Within such an environment, prices unexpectedly rose in April. This could delay the application of additional expansionary measures by the central bank, which we had forecast for the beginning of summer. April's CPI increased by 3.4% year-on-year, an abnormally high figure when compared with March's year-on-year figure of 1.6%. The effect of April's VAT hike is also key here although the rise is higher than consensus estimates, which had already taken this effect into account. For its part, core inflation (without energy or foods) advanced by 2.2% year-on-year.

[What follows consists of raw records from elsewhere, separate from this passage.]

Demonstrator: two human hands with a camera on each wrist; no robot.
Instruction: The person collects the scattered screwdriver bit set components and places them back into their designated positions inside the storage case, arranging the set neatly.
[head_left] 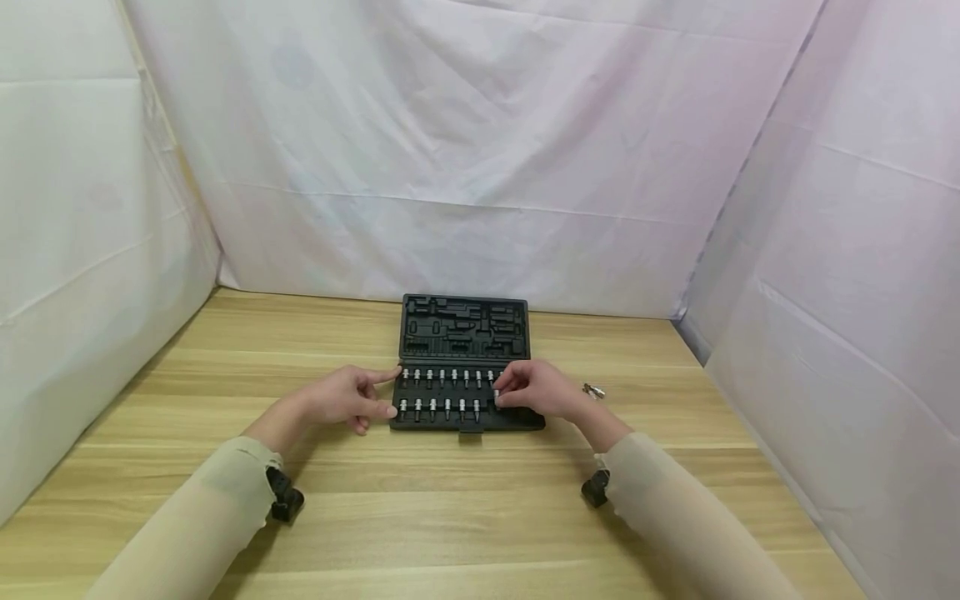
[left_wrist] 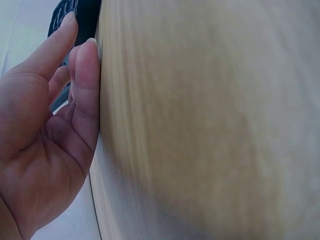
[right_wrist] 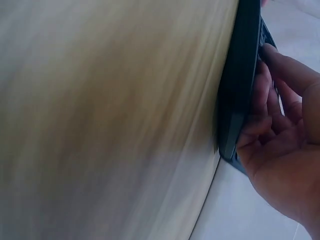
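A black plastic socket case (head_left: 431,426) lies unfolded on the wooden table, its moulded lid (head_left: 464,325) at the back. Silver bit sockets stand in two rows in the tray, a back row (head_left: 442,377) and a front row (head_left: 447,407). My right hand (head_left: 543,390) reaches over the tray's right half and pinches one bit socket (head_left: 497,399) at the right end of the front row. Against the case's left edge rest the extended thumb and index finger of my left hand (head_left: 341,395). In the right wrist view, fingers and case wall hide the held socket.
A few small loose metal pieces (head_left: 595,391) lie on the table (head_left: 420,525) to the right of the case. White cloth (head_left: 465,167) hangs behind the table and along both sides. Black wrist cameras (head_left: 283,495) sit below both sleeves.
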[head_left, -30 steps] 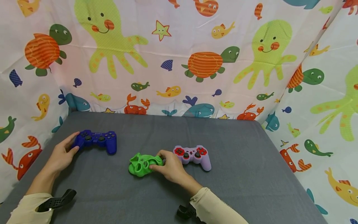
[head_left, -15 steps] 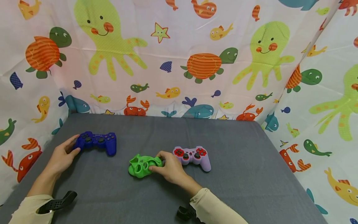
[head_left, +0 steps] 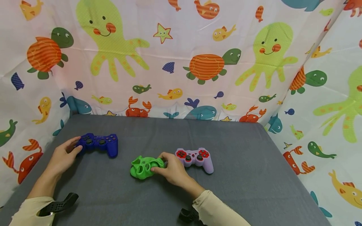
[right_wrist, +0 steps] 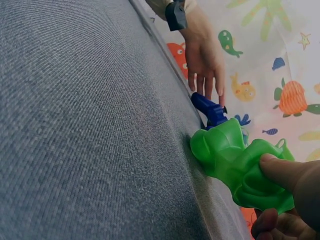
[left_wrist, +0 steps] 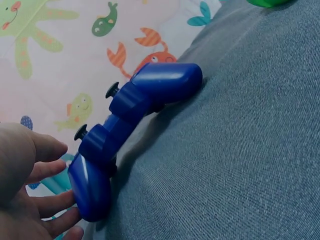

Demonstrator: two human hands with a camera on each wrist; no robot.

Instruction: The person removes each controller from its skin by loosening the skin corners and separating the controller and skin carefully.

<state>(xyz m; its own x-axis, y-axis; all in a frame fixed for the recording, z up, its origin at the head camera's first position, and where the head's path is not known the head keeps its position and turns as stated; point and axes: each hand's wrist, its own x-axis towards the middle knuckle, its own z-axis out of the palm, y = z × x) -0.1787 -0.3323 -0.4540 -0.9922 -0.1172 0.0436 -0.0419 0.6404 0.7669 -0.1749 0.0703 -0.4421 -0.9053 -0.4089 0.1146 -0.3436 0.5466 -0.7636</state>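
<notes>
A blue game controller (head_left: 101, 142) lies at the left of the table. My left hand (head_left: 63, 156) is at its left handle; in the left wrist view the fingers (left_wrist: 62, 204) reach the handle's end, while the thumb stands off from it. Near the middle, my right hand (head_left: 173, 169) pinches the right end of a crumpled green silicone controller cover (head_left: 141, 168) between thumb and fingers. The right wrist view shows the thumb on top of the cover and fingertips beneath it. Just behind the right hand lies a lilac controller (head_left: 199, 158) with red button areas, its left handle partly hidden.
Grey cloth covers the table (head_left: 243, 175). A white curtain (head_left: 169, 34) printed with sea animals hangs behind it and along both sides. Black straps (head_left: 57, 205) sit at the wrists.
The left thumb tip has shifted slightly up over the blue controller's handle. The right hand and the green cover stay in place.
</notes>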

In China, the latest activity indicators support the forecast of significant growth, namely 7.5% in 2014. The foreign sector came as a nice surprise with exports growing by 0.9% year-on-year in April after two months of year-on-year falls. These figures may seem very poor compared with the 7.9% growth recorded in 2013 but we should remember that, in the first four months of 2013, export figures were abnormally high due to temporary factors (over-invoicing), overshadowing this year's figures. For its part, the PMI flash index for manufacturing, produced by Markit, rose to 49.7 points, its highest level in the last five months. The increase was particularly large in exports, confirming the improvement seen in April's exports according to the balance of payments. The government has not hesitated to implement various anti-cyclical economic measures: in the fiscal area (increasing the «mini-stimuli» announced in April) and monetary (injecting liquidity and lowering the cash reserve ratio), among others.

The disparity of fortunes among the other large emerging countries is confirmed. On a positive note, India and Indonesia are making progress with correcting their imbalances (current account deficit and inflation). Given this situation, Indonesia grew less than expected in 2014 Q1, 5.2% year-on-year, its lowest rate in five years. However, the government veto on mining exports with the aim of prioritising local manufacturing explains this moderation at the start of the year. For its part, Narendra Modi's ample electoral victory in India has been very well received by the markets and could be crucial in carrying out inclusive reforms for the country. In Latin America, Mexico and Brazil posted weak growth figures for Q1. Specifically, Mexico grew by 1.8% year-on-year, below consensus expectations which had placed growth at 2.0%. Two factors lie behind this lower figure: the slowdown in the US economy in Q1 and the country's tax hike. However, contained imbalances and a recovery in the US economy support reasonable prospects for the region's second economy (2.9% in 2014). On the other hand, Brazil advanced by 1.9% year-on-year compared with 2.2% the previous quarter. In this case growth prospects are less favourable, especially given inflationary tensions that refuse to go away. In spite of these tensions, the central bank decided not to take any action at its last meeting, leaving the SELIC rate at 11%.